Neuroinflammation characterizes the earliest changes in Alzheimer's disease pathology and associated subjective cognitive impairment in adult hydrocephalus biopsies

In an effort to better characterize the transcriptomic changes that accompany early Alzheimer's disease (AD) pathology in living patients and correlate with contemporaneous cognitive data, we performed RNA-seq on 106 cortical biopsies that were taken during shunt placement for adult onset hydrocephalus with varying degrees of comorbid AD pathology.

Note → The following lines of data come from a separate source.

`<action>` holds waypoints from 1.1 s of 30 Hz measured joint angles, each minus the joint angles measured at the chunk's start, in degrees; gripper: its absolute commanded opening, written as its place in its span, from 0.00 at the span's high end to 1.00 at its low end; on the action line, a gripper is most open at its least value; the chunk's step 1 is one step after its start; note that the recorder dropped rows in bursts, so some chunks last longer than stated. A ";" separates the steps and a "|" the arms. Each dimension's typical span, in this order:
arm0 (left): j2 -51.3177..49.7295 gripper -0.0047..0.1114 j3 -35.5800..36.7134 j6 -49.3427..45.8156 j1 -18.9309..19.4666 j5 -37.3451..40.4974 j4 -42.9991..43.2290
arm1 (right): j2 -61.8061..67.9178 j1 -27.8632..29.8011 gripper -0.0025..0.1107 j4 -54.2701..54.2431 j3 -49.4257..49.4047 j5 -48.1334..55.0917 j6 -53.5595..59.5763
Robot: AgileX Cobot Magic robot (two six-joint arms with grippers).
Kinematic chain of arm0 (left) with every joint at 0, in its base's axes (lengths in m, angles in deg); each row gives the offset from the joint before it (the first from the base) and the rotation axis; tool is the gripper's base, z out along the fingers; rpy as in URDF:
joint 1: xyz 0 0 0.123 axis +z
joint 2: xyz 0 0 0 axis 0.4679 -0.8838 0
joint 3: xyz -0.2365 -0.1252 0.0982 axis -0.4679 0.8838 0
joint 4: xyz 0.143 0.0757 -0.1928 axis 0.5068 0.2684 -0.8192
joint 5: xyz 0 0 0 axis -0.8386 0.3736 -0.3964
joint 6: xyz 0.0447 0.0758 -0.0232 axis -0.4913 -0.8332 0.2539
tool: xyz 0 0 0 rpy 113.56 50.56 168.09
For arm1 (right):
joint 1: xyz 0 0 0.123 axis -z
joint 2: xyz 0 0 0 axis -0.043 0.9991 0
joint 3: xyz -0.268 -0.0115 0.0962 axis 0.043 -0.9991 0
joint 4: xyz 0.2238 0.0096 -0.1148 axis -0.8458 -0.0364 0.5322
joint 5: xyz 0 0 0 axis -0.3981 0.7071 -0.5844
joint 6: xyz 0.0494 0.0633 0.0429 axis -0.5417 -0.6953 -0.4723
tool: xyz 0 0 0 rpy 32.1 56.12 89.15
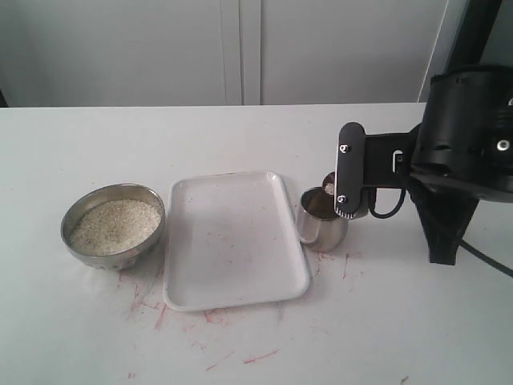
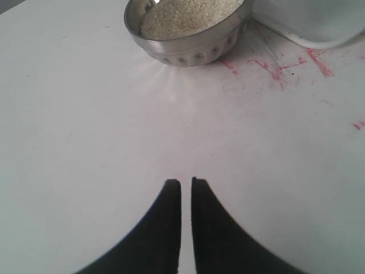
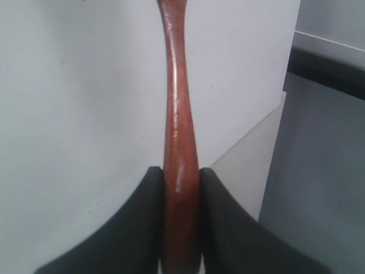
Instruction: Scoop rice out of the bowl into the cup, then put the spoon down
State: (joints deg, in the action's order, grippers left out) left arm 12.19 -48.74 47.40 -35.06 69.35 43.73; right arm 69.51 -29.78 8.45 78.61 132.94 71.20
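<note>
The steel bowl (image 1: pixel 78 241) stands at the left of the table, filled with rice (image 1: pixel 116 226). The steel cup (image 1: pixel 321 228) stands right of the tray. My right gripper (image 1: pixel 345 180) is shut on the reddish-brown spoon (image 1: pixel 329 186), whose scoop hangs over the cup's mouth with a little rice on it. In the right wrist view the spoon handle (image 3: pixel 178 114) runs out from between the jaws of the gripper (image 3: pixel 181 177). The left gripper (image 2: pixel 186 182) is shut and holds nothing, hovering over bare table short of the bowl (image 2: pixel 188 48) and its rice (image 2: pixel 182 14). It is out of the exterior view.
A flat white tray (image 1: pixel 232 241) lies between bowl and cup, and its corner (image 2: pixel 319 23) shows in the left wrist view. Red scratch marks (image 1: pixel 160 313) streak the table in front of the tray. The right arm's dark body (image 1: pixel 469 136) stands at the right.
</note>
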 measured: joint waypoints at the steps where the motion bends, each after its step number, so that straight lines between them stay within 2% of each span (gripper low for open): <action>1: 0.00 0.84 0.00 0.00 0.00 0.00 0.00 | 0.25 0.00 0.98 0.62 0.00 0.00 0.12; 20: 0.00 0.84 0.00 0.00 0.00 0.00 0.00 | 2.82 0.00 0.98 8.28 0.00 -0.02 1.56; 33: 0.00 0.84 0.00 0.00 0.00 0.00 0.00 | 2.82 0.00 0.98 8.63 0.00 -1.19 5.77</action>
State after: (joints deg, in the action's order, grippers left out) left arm 12.19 -48.74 47.40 -35.06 69.35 43.73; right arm 72.33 -29.78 17.08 78.61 131.75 76.97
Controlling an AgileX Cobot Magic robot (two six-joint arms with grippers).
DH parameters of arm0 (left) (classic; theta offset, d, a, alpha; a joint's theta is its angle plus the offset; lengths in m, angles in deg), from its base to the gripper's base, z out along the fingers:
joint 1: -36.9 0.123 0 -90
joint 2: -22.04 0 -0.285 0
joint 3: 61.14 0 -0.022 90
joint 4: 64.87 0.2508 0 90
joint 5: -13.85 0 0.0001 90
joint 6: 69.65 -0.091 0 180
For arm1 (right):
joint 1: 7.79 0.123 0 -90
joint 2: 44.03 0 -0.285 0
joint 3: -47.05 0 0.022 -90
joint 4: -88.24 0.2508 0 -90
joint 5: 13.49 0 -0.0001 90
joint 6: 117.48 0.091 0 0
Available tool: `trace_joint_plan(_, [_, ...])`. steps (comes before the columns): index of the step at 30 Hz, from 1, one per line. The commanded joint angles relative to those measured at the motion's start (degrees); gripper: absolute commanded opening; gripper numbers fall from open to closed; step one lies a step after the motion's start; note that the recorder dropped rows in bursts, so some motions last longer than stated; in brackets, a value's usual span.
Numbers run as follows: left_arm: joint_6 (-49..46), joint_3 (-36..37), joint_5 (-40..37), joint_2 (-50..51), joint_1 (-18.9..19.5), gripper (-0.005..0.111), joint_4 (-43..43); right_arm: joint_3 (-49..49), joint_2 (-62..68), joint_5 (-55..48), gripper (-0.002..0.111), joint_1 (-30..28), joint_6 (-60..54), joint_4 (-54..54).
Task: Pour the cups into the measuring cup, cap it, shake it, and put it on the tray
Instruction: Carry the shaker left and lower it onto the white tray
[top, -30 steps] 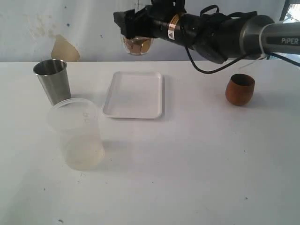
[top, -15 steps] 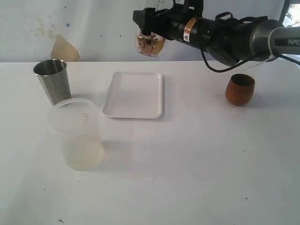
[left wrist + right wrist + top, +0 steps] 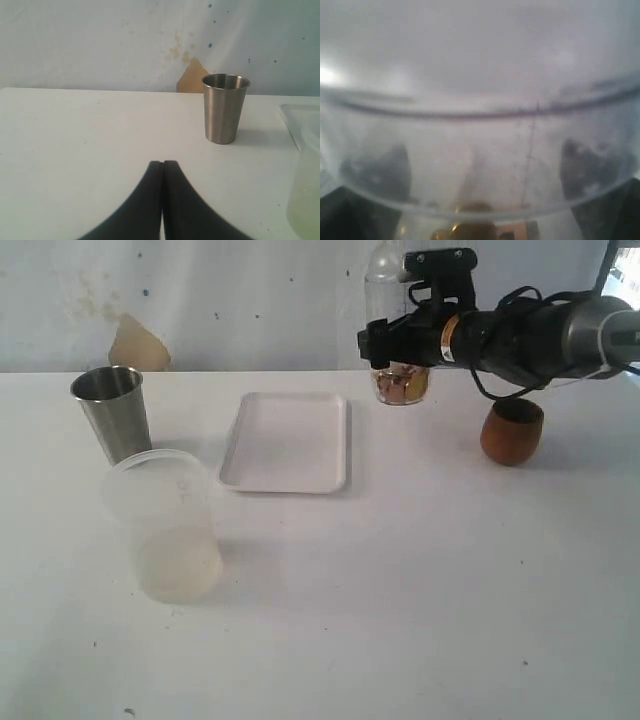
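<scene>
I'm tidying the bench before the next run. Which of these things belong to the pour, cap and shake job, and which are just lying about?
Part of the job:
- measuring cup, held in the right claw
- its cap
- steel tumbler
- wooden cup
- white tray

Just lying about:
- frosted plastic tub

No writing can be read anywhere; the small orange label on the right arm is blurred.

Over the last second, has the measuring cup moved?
Yes. The measuring cup swung right and slightly lower: from above the tray's far edge to past its right side, now near the wooden cup.
</scene>
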Motion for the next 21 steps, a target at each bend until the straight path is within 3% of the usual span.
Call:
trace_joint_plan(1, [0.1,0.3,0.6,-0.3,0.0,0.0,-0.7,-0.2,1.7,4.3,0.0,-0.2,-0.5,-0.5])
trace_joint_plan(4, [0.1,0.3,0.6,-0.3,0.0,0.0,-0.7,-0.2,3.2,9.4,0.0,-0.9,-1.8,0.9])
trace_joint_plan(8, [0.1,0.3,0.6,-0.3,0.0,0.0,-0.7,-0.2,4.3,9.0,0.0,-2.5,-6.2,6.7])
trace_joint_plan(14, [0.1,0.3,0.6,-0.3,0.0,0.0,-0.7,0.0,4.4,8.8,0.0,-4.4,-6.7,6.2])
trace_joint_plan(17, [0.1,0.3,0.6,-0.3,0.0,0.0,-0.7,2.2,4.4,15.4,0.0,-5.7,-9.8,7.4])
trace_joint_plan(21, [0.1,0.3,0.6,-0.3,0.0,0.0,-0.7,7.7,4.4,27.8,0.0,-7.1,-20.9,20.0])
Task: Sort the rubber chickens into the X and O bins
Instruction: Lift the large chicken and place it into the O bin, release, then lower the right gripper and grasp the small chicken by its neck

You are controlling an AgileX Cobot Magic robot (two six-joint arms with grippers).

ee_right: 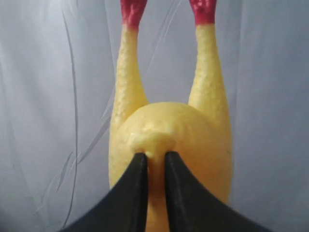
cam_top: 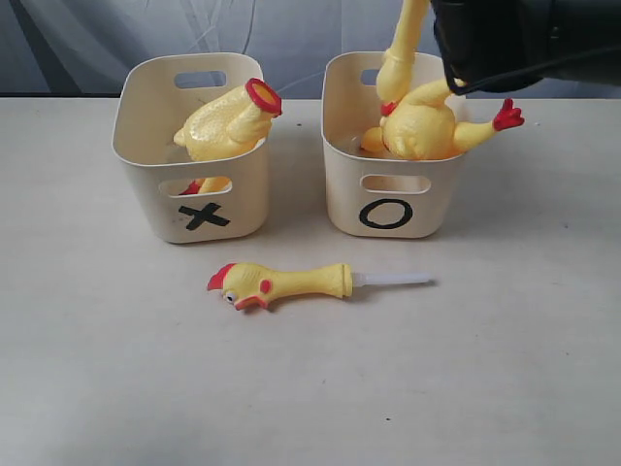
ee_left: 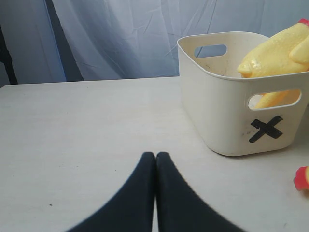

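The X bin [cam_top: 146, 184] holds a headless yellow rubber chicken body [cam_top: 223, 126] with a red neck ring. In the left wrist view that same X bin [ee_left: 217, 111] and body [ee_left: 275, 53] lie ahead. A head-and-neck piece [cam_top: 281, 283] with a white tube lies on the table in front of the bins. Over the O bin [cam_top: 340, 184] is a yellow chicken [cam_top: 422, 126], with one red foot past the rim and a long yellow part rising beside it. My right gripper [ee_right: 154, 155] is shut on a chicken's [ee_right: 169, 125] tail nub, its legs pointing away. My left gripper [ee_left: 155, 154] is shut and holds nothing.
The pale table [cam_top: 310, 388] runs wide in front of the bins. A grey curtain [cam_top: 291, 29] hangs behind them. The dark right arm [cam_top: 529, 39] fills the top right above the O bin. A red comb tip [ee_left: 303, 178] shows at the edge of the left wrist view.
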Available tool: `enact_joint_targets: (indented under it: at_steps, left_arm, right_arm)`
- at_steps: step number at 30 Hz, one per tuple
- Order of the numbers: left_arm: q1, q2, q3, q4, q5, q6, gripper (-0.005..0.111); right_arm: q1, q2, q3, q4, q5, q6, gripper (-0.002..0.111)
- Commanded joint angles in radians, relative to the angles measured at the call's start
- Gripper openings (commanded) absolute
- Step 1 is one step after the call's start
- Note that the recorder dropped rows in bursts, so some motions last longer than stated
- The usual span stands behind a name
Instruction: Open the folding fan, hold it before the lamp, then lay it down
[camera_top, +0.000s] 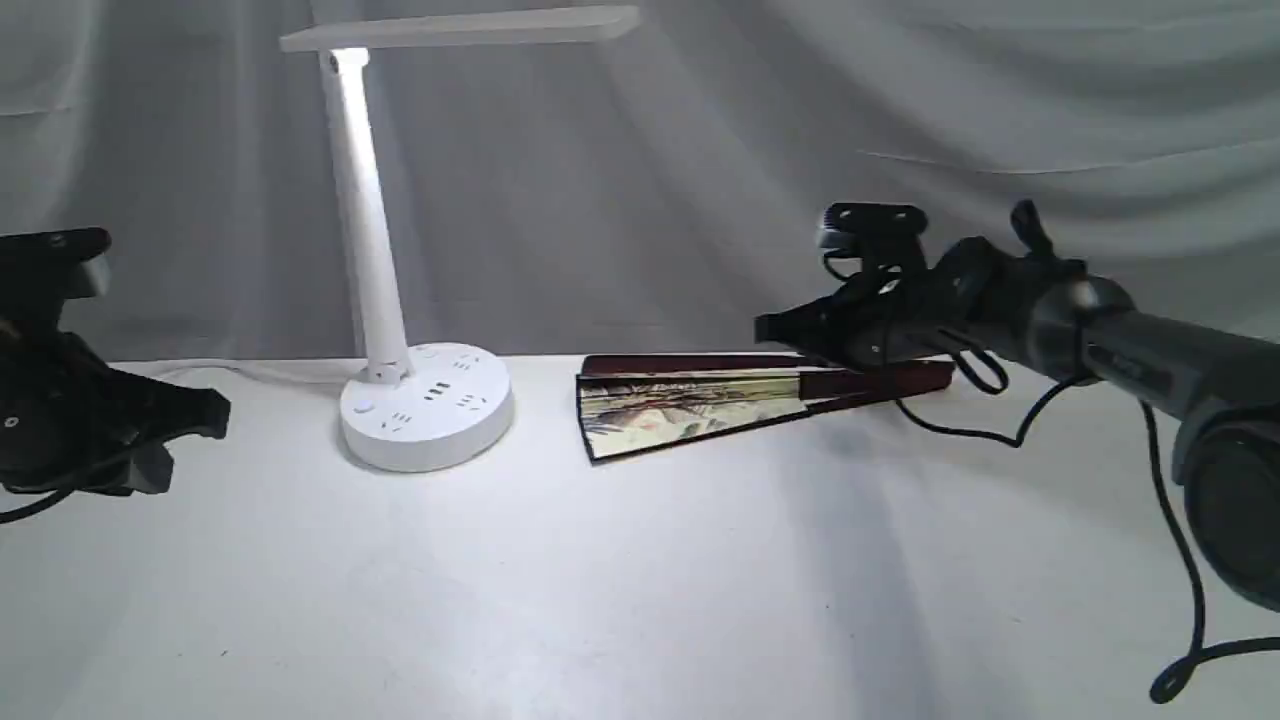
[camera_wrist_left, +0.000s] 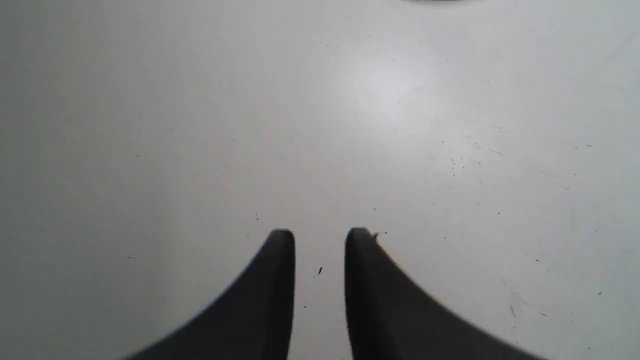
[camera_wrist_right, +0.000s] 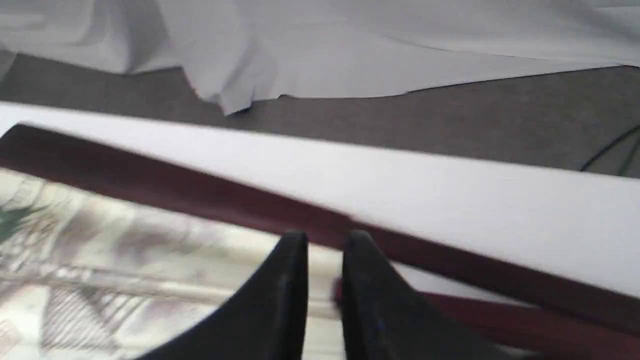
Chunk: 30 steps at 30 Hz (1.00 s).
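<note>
The right arm's (camera_top: 1225, 480) thick dark joint fills the near right corner, with a black cable (camera_top: 1185, 560) trailing from it.

At the left edge of the white tabletop (camera_top: 600, 600) the left gripper (camera_top: 215, 415) hovers. The exterior view hides its tips. The left wrist view shows its two black fingers (camera_wrist_left: 272, 290) a narrow gap apart with nothing between them, above bare, speckled tabletop.

Near the far edge, left of the middle, stands the lamp (camera_top: 375, 250), white. Its round base (camera_top: 425, 405) with sockets rests flat, and its light bar (camera_top: 460, 28) runs level overhead.

Right of the middle, also along the far edge, the folding fan (camera_top: 690, 405) lies flat, spread only to a slim wedge. Its painted leaf end points toward the lamp's base without touching it. Its maroon ribs taper toward the right edge.

The right gripper (camera_top: 775, 328) reaches in over those ribs. From outside I cannot tell whether it touches them. The right wrist view, blurred, shows its fingers (camera_wrist_right: 280, 300) slightly parted, poised over the maroon outer rib and the leaf, with nothing visibly clamped. Only that view shows the grey floor (camera_wrist_right: 450, 120) beyond the far edge and the hem of the white cloth (camera_wrist_right: 350, 50).
</note>
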Motion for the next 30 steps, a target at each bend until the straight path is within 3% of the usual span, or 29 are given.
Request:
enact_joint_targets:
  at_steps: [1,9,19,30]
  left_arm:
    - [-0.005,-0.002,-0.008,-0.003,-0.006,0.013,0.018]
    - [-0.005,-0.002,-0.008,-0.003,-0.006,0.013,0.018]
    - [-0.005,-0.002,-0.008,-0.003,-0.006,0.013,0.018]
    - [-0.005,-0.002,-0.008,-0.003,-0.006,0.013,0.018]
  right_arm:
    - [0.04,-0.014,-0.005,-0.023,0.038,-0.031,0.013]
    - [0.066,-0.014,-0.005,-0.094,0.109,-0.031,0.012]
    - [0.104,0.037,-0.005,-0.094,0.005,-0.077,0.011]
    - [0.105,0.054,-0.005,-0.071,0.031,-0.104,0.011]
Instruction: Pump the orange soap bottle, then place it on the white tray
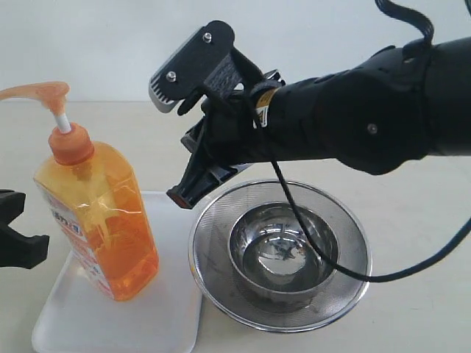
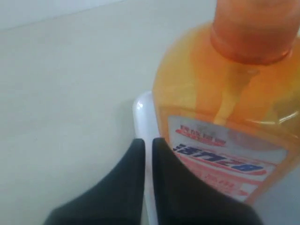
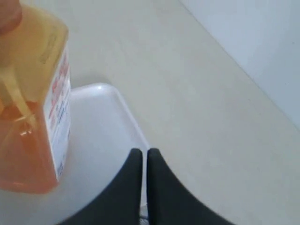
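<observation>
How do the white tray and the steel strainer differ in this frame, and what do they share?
Shape: the white tray is a flat, shallow rectangle with rounded corners; the strainer is round and deeper. Finish: the tray is matte white; the strainer is shiny steel mesh. Load: the tray carries the orange soap bottle; the strainer holds a steel bowl. Both sit side by side, each holding one item.
</observation>
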Robot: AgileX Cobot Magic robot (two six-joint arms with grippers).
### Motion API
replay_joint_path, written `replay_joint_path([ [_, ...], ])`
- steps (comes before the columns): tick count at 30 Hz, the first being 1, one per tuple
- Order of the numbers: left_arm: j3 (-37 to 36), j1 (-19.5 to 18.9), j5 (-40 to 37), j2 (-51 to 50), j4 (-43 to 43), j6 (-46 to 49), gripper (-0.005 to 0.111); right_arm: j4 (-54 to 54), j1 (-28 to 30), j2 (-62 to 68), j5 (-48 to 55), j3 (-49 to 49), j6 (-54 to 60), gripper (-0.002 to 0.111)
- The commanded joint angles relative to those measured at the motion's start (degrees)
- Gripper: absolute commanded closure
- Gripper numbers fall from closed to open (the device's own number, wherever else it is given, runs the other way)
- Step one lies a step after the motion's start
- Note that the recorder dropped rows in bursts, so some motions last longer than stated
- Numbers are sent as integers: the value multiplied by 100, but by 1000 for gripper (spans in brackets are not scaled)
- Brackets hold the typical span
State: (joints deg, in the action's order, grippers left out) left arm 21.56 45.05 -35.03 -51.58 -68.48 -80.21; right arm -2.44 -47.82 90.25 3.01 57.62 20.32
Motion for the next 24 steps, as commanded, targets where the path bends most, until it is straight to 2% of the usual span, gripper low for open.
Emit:
replay_joint_path([
  [1,-210,20,15,-12,-485,-595,102,23,48,204,-346,16,7,108],
  [10,-224,20,136,-161,-893,-741,102,33,-289,302,-546,16,150,108],
  [15,-515,20,75,-172,-1031,-941,102,33,-354,302,-558,16,156,108],
  [21,-865,20,283,-182,-2736,-2601,102,33,-354,302,-558,16,156,108],
  [24,-888,20,370,-231,-3142,-2910,102,33,-354,302,-558,16,156,108],
])
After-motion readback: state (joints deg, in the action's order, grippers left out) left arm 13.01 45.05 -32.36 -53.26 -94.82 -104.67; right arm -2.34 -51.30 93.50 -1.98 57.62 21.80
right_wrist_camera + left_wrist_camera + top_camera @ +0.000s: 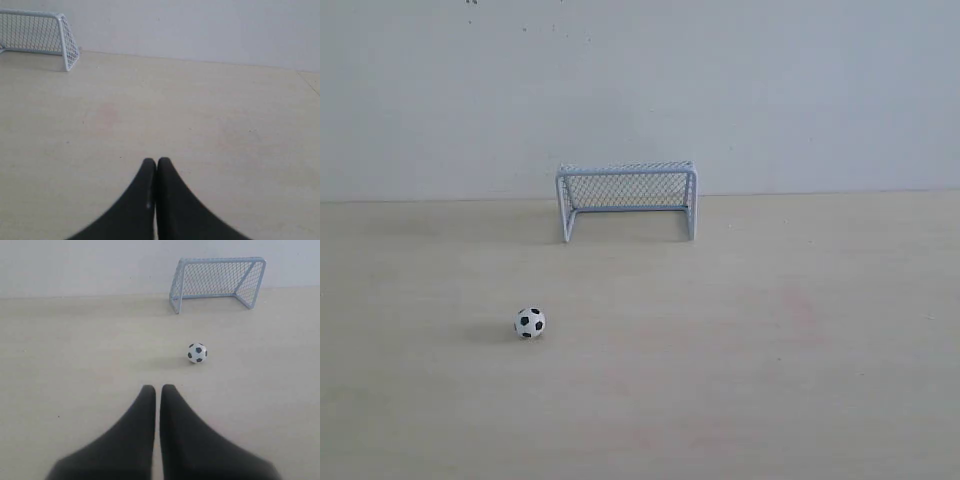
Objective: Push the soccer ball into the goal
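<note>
The small white soccer ball [529, 322] with black patches rests on the pale wooden table, in front of the goal and to its left. The pale blue-grey netted goal [626, 197] stands at the back by the wall, its mouth facing forward. Neither arm shows in the exterior view. In the left wrist view my left gripper [158, 388] is shut and empty, with the ball [197, 352] a short way beyond its tips and the goal [217, 282] farther off. My right gripper [156, 161] is shut and empty over bare table; one corner of the goal [47, 34] shows far away.
A plain white wall [640, 90] closes off the back of the table [770, 350]. A faint reddish stain [798, 305] marks the tabletop right of centre. The table's far right edge [310, 82] shows in the right wrist view.
</note>
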Motion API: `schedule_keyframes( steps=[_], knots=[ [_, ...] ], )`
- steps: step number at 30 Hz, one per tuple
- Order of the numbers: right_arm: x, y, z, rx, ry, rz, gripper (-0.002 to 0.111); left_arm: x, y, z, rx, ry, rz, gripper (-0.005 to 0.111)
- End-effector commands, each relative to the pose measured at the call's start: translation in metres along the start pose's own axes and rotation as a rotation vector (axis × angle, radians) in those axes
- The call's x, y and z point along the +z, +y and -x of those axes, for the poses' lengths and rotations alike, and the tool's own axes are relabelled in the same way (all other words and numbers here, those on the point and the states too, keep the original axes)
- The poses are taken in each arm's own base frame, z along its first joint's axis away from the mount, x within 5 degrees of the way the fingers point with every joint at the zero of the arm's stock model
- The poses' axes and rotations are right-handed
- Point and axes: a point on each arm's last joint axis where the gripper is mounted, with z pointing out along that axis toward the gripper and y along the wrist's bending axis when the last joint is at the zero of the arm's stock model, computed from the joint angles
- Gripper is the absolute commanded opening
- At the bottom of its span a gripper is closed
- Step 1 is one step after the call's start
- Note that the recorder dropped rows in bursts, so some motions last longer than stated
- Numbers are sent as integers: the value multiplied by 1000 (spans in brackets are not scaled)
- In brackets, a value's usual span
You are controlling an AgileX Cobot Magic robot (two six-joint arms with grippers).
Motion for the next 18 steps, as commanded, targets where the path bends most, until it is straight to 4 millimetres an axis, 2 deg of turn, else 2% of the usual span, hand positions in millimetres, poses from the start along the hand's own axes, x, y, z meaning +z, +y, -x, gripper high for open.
schedule_keyframes(
  steps=[1,4,9,12,15,18],
  knots=[
    [0,0,1,-3,-12,-4,0,0,0,0,-2,-6,2,4],
    [0,0,1,-3,-12,-4,0,0,0,4,-16,-42,-4,4],
    [0,0,1,-3,-12,-4,0,-26,-6,64,-211,-274,-80,4],
    [0,0,1,-3,-12,-4,0,-43,-8,91,-258,-362,-116,4],
    [0,0,1,-3,-12,-4,0,-55,-9,107,-256,-424,-126,4],
    [0,0,1,-3,-12,-4,0,-57,-9,110,-257,-449,-128,4]
  ],
)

A restricted set of genes correlate with AD pathology in these biopsies, and co-expression network analysis demonstrates an evolution from microglial homeostasis to a disease-associated microglial phenotype in conjunction with increasing AD pathologic burden, along with a subset of additional astrocytic and neuronal genes that accompany these changes. Further analysis demonstrates that these correlations are driven by patients that report mild cognitive symptoms, despite similar levels of {beta}-amyloid and tau pathology in comparison to patients who report no cognitive symptoms. Interestingly, downregulation of homeostatic genes and upregulation of disease-associated genes also correlate with microglial plaque invasion and an activated microglial morphology, and this change is not sensitive to cognitive status, suggesting that an initial microglial response to AD pathology is eventually maladaptive. Taken together, these findings highlight a restricted set of microglial and non-microglial genes and suggest that early AD pathology is largely characterized by a loss of homeostatic genes and an activated microglial phenotype that continues to evolve in conjunction with accumulating AD pathology in the setting of subjective cognitive decline.